Lusaka life offers much

Marabeth Madsen, from the USA, reflects on life in Zambia and describes how she is supporting Viva’s partner network as part of her Master’s placement.

Black smoke belching from construction trucks and crowded mini-bus taxis. Trees being cleared for road expansions. People standing between lanes at rush-hour selling just about anything they can buy cheaply and sell from one car-window to the next.

These were my first sights as I arrived in Zambia’s capital city, Lusaka. As I looked deeper, I saw signs of wealth in the large fancy hotels and casinos, high-end dining establishments, and numerous shopping malls (which I’m learning are the best landmarks to understand the geography of the city).

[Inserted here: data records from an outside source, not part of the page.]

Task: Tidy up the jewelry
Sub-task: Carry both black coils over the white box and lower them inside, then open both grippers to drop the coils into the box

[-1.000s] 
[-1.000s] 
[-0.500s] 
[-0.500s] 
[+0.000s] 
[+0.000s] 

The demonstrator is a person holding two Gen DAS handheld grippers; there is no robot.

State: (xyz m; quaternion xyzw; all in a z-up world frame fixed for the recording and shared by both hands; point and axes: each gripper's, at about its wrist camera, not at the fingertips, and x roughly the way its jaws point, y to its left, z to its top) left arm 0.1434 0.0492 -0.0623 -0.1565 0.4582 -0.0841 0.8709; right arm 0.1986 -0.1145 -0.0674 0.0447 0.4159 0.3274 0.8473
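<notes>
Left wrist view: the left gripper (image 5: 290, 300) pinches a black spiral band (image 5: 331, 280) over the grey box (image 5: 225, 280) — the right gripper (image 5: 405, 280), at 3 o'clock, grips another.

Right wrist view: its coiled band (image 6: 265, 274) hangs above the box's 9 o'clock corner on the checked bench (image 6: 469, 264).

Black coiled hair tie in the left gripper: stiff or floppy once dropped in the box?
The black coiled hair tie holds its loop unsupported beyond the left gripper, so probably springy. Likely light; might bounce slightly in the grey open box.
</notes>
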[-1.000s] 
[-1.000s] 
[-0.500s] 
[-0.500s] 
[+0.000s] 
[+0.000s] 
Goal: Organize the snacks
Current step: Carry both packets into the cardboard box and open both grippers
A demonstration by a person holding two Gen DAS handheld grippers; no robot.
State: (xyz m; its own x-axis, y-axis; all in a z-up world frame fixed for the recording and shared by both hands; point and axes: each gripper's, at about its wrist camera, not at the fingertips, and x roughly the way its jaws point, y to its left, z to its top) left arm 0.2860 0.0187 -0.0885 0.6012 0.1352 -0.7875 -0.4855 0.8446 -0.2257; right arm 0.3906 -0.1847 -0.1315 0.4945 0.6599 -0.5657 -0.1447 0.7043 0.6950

I saw signs of poverty in the disrepair of people’s hardworking bicycles hauling loads of lumber, charcoal, or thatch-like pick-up trucks; numerous partially constructed cinderblock homes (many inhabited without water or power); dusty children walking the streets when school is in session; and young people accompanying their parents to work in the markets on weekends.

People are really friendly here. I enjoy greeting and chatting with people I pass as I am walking to and from my internship each day. This is quite refreshing compared to America where most people seem afraid to talk to one another.

Photo: Bengt Flemark

The situation for children in Lusaka is mixed. Throngs of children in uniforms walk back and forth to school and most seem to have enough to eat.

One of my first tasks was to research and deliver a presentation on child marriage to 50 sixth graders at an international school. I was very impressed by their enthusiastic engagement, intelligent questions, and commitment to social justice.

However, I also see many children in the streets downtown that are addicted to drugs and live by begging and sleeping outside. There are some children in the neighbourhood I travel through on the way to my internship who live in a partially-constructed house and do not seem to go to school.

They always wave to me with big smiles (“mzungu!”) And I wave back, wishing there was more I could do for them.

I am greatly enjoying the opportunity to complete my placement at a Christian organization (or ‘organisation’, as I am learning it’s spelled in British English…).

In America, most social work is secular. The US declaration of independence emphasises religious freedom, including the separation of church and state.

I attend a public university in the US, so, while social work has deep roots in the Church and students sometimes bring up their faith in classroom discussions, social work as a field feels largely secular at home today.

I feel refreshed by my co-workers’ faith and the comfort they draw from biblical teachings in the emotionally challenging field of child safeguarding.

At the Samalani Children At Risk Network (SCAR), we begin our day in the office with devotions at 8am, discussing whichever scripture is most alive in the minds of one of the teammates, then praying for God’s guidance throughout the day’s activities.

I support the team in various ways. One day I might travel to a local neighbourhood to assist with the children’s discipleship programme for teens-at-risk. Sometimes I make phone calls to ensure the Good Treatment Campaign planning is on track in each of the six platforms that are hosting this year.

On other days I review volunteer applications. I also make sure the database and google calendar are up to date so the directors can keep up with upcoming training sessions and events while they are travelling.

As a capstone for my placement, I will write a paper summing up my experience with the network. My working title is currently ‘A Myriad of Tasks’.

The discipleship programme especially interests me. It is geared towards at-risk teens who may otherwise be overlooked during a challenging phase of their development.

My co-worker, Lauren, and I led team-building games and encouraged the children to use art to reflect on how God loves them and how special they are.

I love working with teens because they are at such an impressionable age. They don’t want to admit it, but one sentence of encouragement or guidance from a trusted adult can reshape their whole trajectory in life.

I am a highly empathetic person, so child protection was one aspect of social work that intimidated me as I embarked on this career path.

I am a survivor of childhood sexual trauma, so I wondered how this field placement might affect me. I also wondered if my personal experience would be a source of bias, or if the healing work I have done over the years might offer a source of strength and hope to others.

Fortunately, I have found more strength than challenge.

SCAR’s primary focus is on community capacity building through training and strengthening churches that work to improve child safety in Zambia.

One thing I admire is how churches and community organisations are working together to host Viva’s initiatives like the World Weekend of Prayer and the Good Treatment Campaign.

Our evaluation feedback from each platform for the WWP said collaborations are happening that would not have taken place otherwise. I find this very encouraging.

I look forward to returning to the US with new community-organising skills and a deeper understanding of child safeguarding work in a global context.

Marabeth Madsen is undertaking a Master’s in Social Work at the University of Michigan, and spending three-and-half months in Lusaka, Zambia for her Global Field Placement, supporting the work of Viva’s partner network, SCAR.